Le système de fortification bastionné est né en Italie au début du XVIème et pour cette raison, cette technique fut appelée à l’époque  « à l’italienne », autant pour son origine que pour la provenance des premiers techniciens qui les construisirent dans toute l’Europe. Mais elle est connue à tort et malgré tout comme Style ou Système Vauban, faisant ainsi le rapprochement avec le célèbre ingénieur militaire de Louis XIV de France.

La fortification bastionnée fut opérationnelle jusqu’à la moitié du XIXème siècle. Curieusement et contrairement à ce qui s’était produit jusque-là, sa disparition n’est pas due exclusivement au progrès métallurgique, mais par le fait qu’il a coïncidé avec celui de la  Chimie. Vers les années 1860, font leur apparition les dites poudres sans fumée ou poudres chimiques, dont la puissance explosive et  impulsive des projectiles, éclipsait la traditionnelle poudre noire.

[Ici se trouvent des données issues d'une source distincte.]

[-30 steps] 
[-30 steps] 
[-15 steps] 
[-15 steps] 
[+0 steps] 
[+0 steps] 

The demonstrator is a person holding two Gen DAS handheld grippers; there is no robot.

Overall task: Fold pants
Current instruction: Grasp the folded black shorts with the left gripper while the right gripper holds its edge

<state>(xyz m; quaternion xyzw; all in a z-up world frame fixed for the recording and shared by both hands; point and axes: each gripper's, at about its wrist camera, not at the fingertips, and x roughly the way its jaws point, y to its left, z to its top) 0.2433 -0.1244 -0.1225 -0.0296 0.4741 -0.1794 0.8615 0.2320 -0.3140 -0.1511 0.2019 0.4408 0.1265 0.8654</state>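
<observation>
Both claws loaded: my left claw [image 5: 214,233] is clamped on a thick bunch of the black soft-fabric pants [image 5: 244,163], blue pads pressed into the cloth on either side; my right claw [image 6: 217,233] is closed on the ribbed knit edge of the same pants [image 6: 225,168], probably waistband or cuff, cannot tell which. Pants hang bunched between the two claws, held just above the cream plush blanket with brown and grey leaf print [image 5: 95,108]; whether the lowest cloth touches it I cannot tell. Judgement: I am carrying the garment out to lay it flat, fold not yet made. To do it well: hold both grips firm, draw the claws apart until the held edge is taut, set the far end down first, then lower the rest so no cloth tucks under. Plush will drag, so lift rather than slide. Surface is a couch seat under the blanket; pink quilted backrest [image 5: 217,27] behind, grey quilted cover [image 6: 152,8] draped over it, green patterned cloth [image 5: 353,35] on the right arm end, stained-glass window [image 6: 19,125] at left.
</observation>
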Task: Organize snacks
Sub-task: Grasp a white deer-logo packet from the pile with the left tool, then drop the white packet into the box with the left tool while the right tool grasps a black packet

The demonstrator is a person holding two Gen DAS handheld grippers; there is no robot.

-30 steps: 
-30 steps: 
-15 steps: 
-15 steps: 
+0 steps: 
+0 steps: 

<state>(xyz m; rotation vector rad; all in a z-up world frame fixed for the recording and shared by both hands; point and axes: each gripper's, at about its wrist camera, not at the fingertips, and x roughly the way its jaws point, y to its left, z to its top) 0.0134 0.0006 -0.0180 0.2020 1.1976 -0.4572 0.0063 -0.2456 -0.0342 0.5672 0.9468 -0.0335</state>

L’association citée précédemment permettait la fabrication de nouvelles pièces d’artillerie capables de propulser à plusieurs kilomètres de distance des projectiles dotés d’une capacité explosive et de pénétration inconnues jusqu'à ce moment. Toute la théorie bastionnée, basée sur le flanquement et la courte portée et pénétration des anciens canons, se dissipait pour donner lieu à la fortification polygonale (2). Ce qui donnera lieu aux derniers systèmes défensifs actifs connus et réalisés par des ouvrages d’ingénierie. Echo fidèle des possibilités technologiques du moment et de la capacité industrielle des Etats, ce fut sans doute la période de plus grande évolution et de perfection technologique appliquée de l’Histoire de la Fortification ainsi que la plus courte. Après la Seconde Guerre Mondiale, La Fortification telle que nous l’avions connue pendant des siècles, disparut.


1 –Remarquables édifications conservées de cette période : les magnifiques châteaux gothiques de La Mota –Valladolid- et Coca –Segovia- (Espagne) ainsi que l’extraordinaire forteresse de transition de Salses le Château (France).


2 -En Catalogne, les constructions réalisées avec ce système sont très rares, à l’exception du fort de Sant Julià de Ramis, proche de la ville de Gérone. Construit entre 1897 et 1916. Ce singulier ouvrage militaire, aujourd’hui propriété privée et fermée au public, unit à son projet en avance sur son temps et à son excellente réalisation, l’incertitude de son futur comme bien culturel.